Image by Artur Rutkowski, Unsplash

O fenômeno foi interessante: algumas semanas após o início da pandemia, um ano atrás, nos deparamos com um monte de gente fazendo pão caseiro ~ eu, inclusive. Assim como, com uma turma boa que resolveu compartilhar suas escritas.


A farinha saiu do fundo do armário, os cadernos antigos foram encontrados, as mãos, despertas.


Fazer pão como quem faz poesia. Fazer poesia como quem faz pão.


(E isso me lembra Bachelard e seus capítulos sobre as massas em dois de seus livros. Fala de poética e fala de pão com tal beleza que me fazem suspirar tanto quanto o aroma da cozinha enquanto assa a massa.)


Processos de pão. Processos de escrita. Parecem tão distantes aos olhos distraídos.


As palavras, por dias, alimentadas – farinha e água e só. Todo dia aquela inquietação. Joga uma parte, aumenta o restante. De repente, sem muita explicação, começa a vasar do vidro, preencher os cadernos.


Às vezes, a gente adia. A massa pede um dia inteiro, um dia todinho lidando com aquilo. Adio minha escrita como adio o pão ~ e é preciso um certo cuidado para não matar aquilo que fermenta (em nós? na geladeira?).

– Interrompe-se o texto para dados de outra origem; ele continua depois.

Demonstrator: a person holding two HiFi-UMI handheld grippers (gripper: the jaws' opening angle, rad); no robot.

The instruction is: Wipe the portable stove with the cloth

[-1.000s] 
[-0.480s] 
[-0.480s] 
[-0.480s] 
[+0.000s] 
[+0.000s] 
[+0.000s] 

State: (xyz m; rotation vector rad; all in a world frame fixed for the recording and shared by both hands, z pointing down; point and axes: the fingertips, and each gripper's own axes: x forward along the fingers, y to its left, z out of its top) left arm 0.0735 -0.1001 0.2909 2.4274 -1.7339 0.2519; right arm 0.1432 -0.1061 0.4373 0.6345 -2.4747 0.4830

Em uma manhã resoluta, deixar as palavras fermentadas em temperatura ambiente. Misturar a farinha e a água, o papel e o lápis. Autólise. Horas em que nada parece acontecer de fato, mas, de fato, muito acontece. Alimentar o levain, separar o que usa, o que guarda. Queria colocar todas as palavras na mesa, mas é sempre bom guardar um pouco para mais tarde.

Colocar a mão na massa, os dedos grudentos, a força na medida, o cheiro fermentando a cozinha. Queria que esse texto fosse a poesia da minha sensação de sova. Aperto a massa como aperto a mim mesma ~ é preciso encontrar uma delicadeza, uma sensibilidade e frear a vontade de amassar indefinidamente. Deixar os rabiscos descansarem, as palavras dormem, mas não muito. Dali um instante, vou dobrá-las um pouco. E dali mais um pouco, outra vez. E outra vez. Quantas dobras são necessárias para se fazer poesia?



caderno antigo de receitas
Image by Annie Spratt, Unsplash

Já à noite, todos cansados ~ massas, poetas, poemas, padeiras ~ debruçamo-nos uma última vez sobre o pão-texto. Perceberemos a umidade, acertaremos o ponto, o ritmo, deixaremos espaço para que a vida brote e cresça por ali.


Pela manhã, o forno quente, poesia pronta para assar. O desforme se solidifica, as palavras se organizam. A cozinha se preenche do som oco do pão bom.


Junto ao café fresco, trazemos à boca uma fatia intensa dos nossos desejos, materializados. Poemas com seus espaços, cheios de ar, nos deleitam.


Talvez, seja isso: talvez, nesses tempos isolados, tenhamos enxergado um espaço para que tudo fermente em nós. Talvez, os processos adormecidos por uma vida fabricada tenham sido acordados ~ e encontramos uma possibilidade de vivenciar o sabor levemente azedo, o momento decididamente pesado, de outros modos.